O trio não conseguia chegar a conclusão alguma a respeito do destino das crianças na discussão daquela primeira noite. Porém, tomaram resolução firme quanto ao que os adultos iriam fazer. Michael O’Toole ficaria no Nodo. Nicole e Richard fariam a viagem de volta ao sistema solar.

Na cama, depois da reunião, Nicole não conseguia dormir. Ficava desfiando na mente todas as possibilidades. Estava certa de que Simone seria melhor mãe do que Katie. Além do que, Simone e o tio Michael eram excepcionalmente compatíveis e Katie não haveria de querer ser separada de seu pai. Mas quem haveria de ser deixado para trás para acasalar com Simone?

Deveria ser Benjy, que amava loucamente a irmã, porém jamais seria capaz de tomar parte em uma conversa inteligente?

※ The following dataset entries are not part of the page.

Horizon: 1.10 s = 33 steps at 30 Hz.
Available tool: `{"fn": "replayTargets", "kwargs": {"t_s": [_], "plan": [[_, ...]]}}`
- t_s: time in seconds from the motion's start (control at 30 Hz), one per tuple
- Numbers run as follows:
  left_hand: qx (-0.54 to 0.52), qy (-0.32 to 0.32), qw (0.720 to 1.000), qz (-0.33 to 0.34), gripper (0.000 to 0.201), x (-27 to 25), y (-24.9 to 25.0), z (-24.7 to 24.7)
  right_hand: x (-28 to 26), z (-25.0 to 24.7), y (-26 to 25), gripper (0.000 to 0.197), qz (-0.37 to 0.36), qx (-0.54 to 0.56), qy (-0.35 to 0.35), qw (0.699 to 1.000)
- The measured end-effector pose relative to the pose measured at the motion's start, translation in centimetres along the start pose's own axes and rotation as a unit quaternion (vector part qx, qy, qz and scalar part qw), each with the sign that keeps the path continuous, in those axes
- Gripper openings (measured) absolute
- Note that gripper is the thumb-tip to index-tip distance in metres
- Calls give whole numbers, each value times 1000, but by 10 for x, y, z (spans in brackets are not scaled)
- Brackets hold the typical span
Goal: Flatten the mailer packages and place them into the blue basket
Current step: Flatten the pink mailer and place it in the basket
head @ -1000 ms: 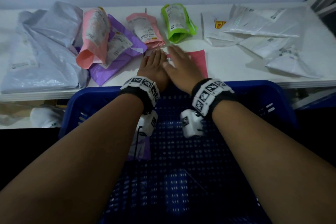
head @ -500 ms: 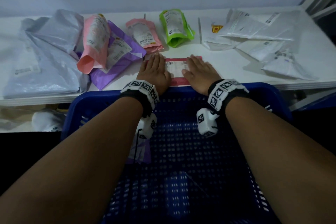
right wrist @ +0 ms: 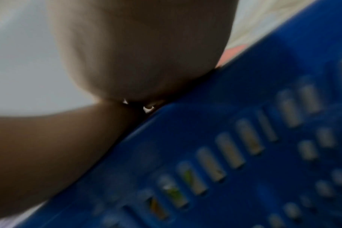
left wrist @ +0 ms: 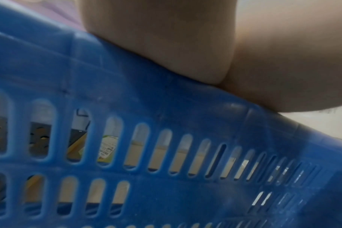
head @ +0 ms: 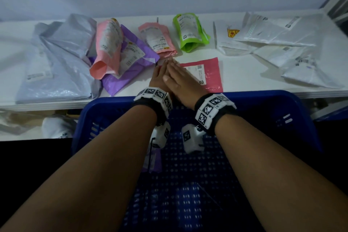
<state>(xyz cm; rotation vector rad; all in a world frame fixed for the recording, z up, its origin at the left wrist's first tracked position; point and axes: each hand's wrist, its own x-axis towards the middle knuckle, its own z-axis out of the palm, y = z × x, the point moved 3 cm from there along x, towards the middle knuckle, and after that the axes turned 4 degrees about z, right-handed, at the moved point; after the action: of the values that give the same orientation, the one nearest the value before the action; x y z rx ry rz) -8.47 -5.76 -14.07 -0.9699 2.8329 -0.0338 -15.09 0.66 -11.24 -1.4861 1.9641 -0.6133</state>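
Observation:
A flat pink mailer (head: 209, 73) with a white label lies on the white table (head: 244, 81) just beyond the blue basket (head: 293, 115). Both hands press on its left part with straight fingers. My right hand (head: 180, 81) lies partly over my left hand (head: 160, 75). Inside the basket a purple mailer (head: 153, 162) lies on the bottom. In the left wrist view only the heel of the palm (left wrist: 166, 38) and the basket rim (left wrist: 127, 86) show; the right wrist view shows the palm heel (right wrist: 142, 46) against the basket wall (right wrist: 244, 92), blurred.
Unflattened mailers lie on the table: a grey heap (head: 56, 58) at left, a pink one (head: 107, 47) on a purple one (head: 131, 62), another pink one (head: 158, 39), a green one (head: 190, 32), and several white ones (head: 273, 43) at right. Bags lie under the table (head: 54, 128).
Half a second ago the hands lay apart at the mailer's two ends. They have come together at its left end, the right over the left.

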Motion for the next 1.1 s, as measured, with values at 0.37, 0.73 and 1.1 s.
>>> {"fn": "replayTargets", "kwargs": {"t_s": [0.37,0.73,1.1], "plan": [[-110,38,992,-40,63,0,8,-7,-5,-33,52,63,105,-209,-12,972],[-126,62,989,-35,64,-1,11,-5,-17,-42,70,68,138,-265,-13,954],[-136,159,940,270,64,-14,44,-16,-17,-40,73,69,135,-311,-17,941]]}}
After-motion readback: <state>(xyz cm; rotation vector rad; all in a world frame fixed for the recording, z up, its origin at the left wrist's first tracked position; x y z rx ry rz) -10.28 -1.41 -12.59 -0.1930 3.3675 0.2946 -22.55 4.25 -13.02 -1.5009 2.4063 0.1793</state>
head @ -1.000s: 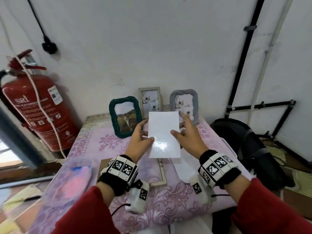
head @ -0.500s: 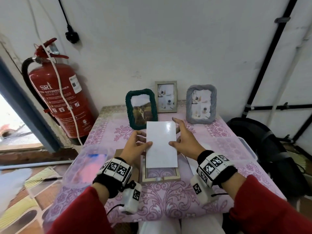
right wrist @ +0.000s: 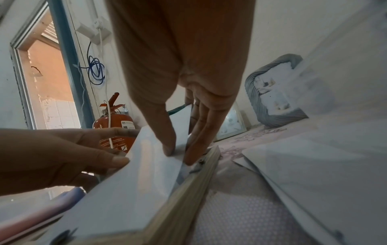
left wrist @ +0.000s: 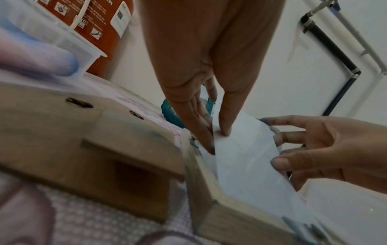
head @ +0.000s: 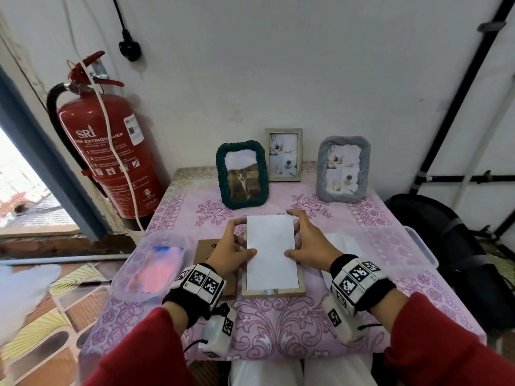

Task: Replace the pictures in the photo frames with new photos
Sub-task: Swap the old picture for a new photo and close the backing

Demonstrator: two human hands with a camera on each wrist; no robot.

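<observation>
Extinguisher (head: 111, 151), red, stands at far left against the wall beside the doorway. On the desk (head: 278, 324), under a pink flowered cloth, a clear plastic tub (head: 147, 263) with pink and blue contents sits nearest that side. Just right of it lies a brown backing board (head: 206, 249), flat, partly under the left wrist.

The left hand (head: 232, 246) holds the left edge of a white photo sheet (head: 270, 252): its grip is a pinch, thumb on top of the sheet and fingers (left wrist: 201, 131) going down along the sheet's left edge. The sheet lies blank side up inside a pale wooden frame (head: 273, 292) resting flat in the middle of the desk, the frame's rim showing along the near and side edges. The left wrist view shows the sheet's left side lifted a little above the frame's rim.

The right hand (head: 309, 243) mirrors this on the sheet's right edge, thumb on the sheet, fingers spread beside and beyond it, again pinching.

Behind, upright near the wall, stand a green rope frame (head: 242, 175) with a cat picture, a small wooden frame (head: 283, 154), and a grey frame (head: 344, 169). Loose white sheets (head: 340, 240) lie right of the hands, and a black bag (head: 434, 240) sits off the desk's right side.
</observation>
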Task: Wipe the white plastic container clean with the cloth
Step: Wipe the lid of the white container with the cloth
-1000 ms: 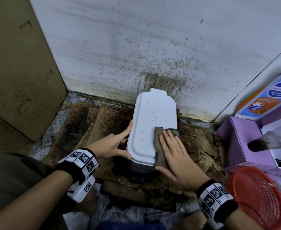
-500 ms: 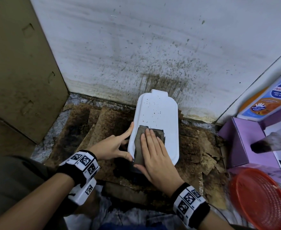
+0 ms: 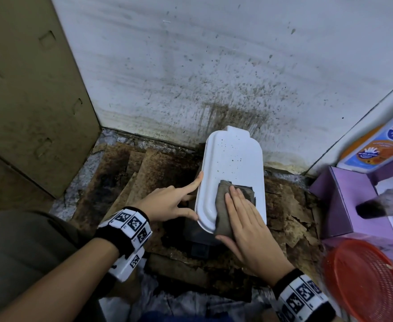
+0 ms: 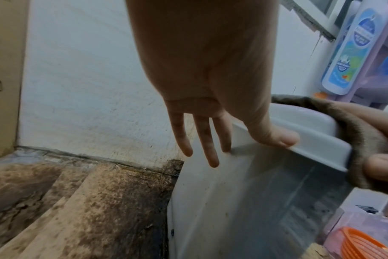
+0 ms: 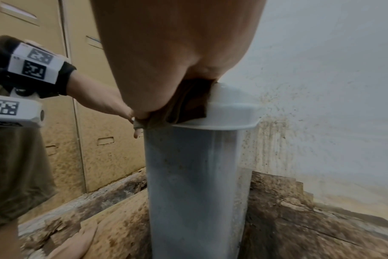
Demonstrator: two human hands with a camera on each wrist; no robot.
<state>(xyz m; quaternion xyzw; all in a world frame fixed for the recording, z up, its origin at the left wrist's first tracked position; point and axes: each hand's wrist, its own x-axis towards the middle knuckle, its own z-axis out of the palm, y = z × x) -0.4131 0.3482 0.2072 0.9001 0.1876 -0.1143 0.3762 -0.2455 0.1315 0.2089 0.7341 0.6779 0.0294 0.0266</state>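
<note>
The white plastic container (image 3: 233,163) stands upright by the stained wall, its lid speckled with dark spots at the far end. A brown cloth (image 3: 225,205) lies on the near half of the lid. My right hand (image 3: 242,212) lies flat on the cloth with straight fingers, and its thumb sits against cloth folded over the lid's near edge (image 4: 352,133). My left hand (image 3: 186,201) steadies the container from the left: straight fingers (image 4: 212,149) on the side wall, thumb on the lid rim. The right wrist view shows the grey body (image 5: 195,184) under the lid (image 5: 230,112).
Rotten brown boards (image 3: 132,177) cover the floor around the container. A cardboard panel (image 3: 28,101) stands on the left. On the right are a purple box (image 3: 335,201), a soap bottle (image 3: 376,147), a brush (image 3: 381,203) and a red basket (image 3: 365,282).
My right hand slid the cloth from the lid's right edge to its left side, then back toward the middle. The near half of the lid shows fewer spots. The left hand stayed put.
</note>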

Nicole virou-se e revirou-se durante horas. Na verdade, nenhuma das opções a agradava, e compreendia bem a fonte de sua inquietação. De qualquer modo, ela seria obrigada a ainda uma vez separar-se, e provavelmente para sempre, de pelo menos alguns membros da família que ela amava. Deitada em sua cama no meio da noite, fantasmas e sofrimentos de separações anteriores tornaram a assombrá-la. O coração de Nicole doía quando imaginava a separação que teria lugar nos próximos meses. Imagens de sua mãe, seu pai e Geneviève feriam-lhe as fibras do coração. Talvez a vida seja só isso, pensou ela em sua depressão temporária. Uma fila sem fim de separações dolorosas.